(THE DATA)
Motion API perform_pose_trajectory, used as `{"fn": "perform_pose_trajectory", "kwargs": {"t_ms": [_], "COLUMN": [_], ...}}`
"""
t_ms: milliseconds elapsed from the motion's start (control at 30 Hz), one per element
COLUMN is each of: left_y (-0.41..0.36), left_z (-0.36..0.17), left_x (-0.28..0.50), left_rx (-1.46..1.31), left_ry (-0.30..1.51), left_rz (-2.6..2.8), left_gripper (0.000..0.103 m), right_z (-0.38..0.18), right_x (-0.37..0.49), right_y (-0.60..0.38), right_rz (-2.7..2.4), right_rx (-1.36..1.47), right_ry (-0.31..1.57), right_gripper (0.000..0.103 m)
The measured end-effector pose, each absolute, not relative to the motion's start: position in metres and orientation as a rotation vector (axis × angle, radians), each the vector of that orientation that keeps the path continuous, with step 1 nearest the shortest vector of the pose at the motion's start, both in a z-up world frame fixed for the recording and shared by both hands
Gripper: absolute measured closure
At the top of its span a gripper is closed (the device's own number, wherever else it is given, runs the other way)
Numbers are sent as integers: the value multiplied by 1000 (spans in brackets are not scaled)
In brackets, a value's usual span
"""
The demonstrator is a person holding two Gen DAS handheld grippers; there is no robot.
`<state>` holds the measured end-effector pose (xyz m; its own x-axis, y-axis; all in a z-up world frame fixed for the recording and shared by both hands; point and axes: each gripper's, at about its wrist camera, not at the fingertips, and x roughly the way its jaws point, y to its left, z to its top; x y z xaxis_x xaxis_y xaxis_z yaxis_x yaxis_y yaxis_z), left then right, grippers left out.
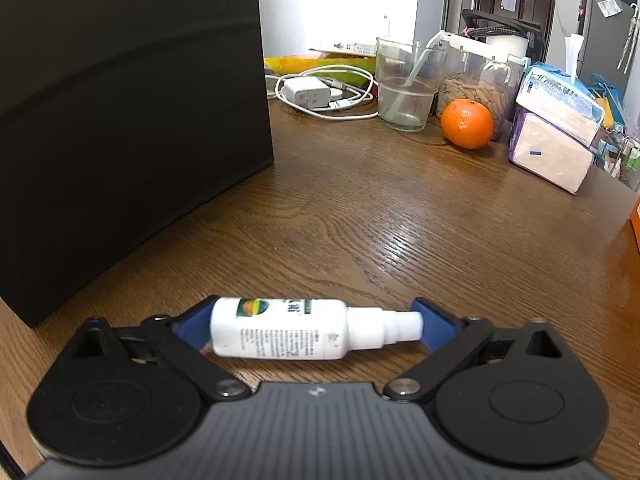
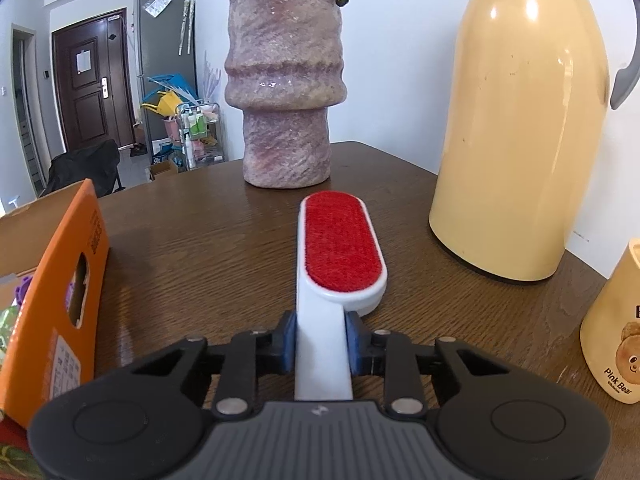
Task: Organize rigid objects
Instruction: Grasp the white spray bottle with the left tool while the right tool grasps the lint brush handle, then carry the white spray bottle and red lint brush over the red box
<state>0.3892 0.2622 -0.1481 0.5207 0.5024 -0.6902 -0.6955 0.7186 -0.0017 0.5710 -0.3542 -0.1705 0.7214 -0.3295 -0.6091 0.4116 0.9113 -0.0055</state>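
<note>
A small white spray bottle (image 1: 288,330) with a printed label and a green-and-rainbow logo lies on its side on the brown wood-grain table (image 1: 400,216), its nozzle end towards the right finger. It sits crosswise between the fingers of the left gripper (image 1: 316,326), whose jaws stand wide apart; the blue pads (image 1: 434,330) sit at the bottle's two ends, and whether they press on it cannot be told. A black box (image 1: 128,120) stands ahead and to the left of this gripper; a glass (image 1: 406,84) and an orange (image 1: 467,123) stand well ahead.

A lint brush (image 2: 336,264) with a white plastic body and a red oval fabric face points straight ahead from the right gripper (image 2: 320,344). That gripper's jaws are clamped on the brush's white handle, blue pads pressing each side. The brush head lies low over the table. Ahead stands a mottled stone-look vase (image 2: 286,92), to the right a cream thermos jug (image 2: 524,128), and to the left an orange carton (image 2: 60,292).
</note>
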Motion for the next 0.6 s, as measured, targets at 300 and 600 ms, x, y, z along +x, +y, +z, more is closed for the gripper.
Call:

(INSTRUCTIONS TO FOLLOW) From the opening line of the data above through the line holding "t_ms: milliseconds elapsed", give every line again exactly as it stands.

(EXERCISE RESULT)
Motion API perform_pose_trajectory, used as `{"fn": "perform_pose_trajectory", "kwargs": {"t_ms": [_], "COLUMN": [_], ...}}`
"""
t_ms: milliseconds elapsed from the motion's start (control at 30 Hz), one per element

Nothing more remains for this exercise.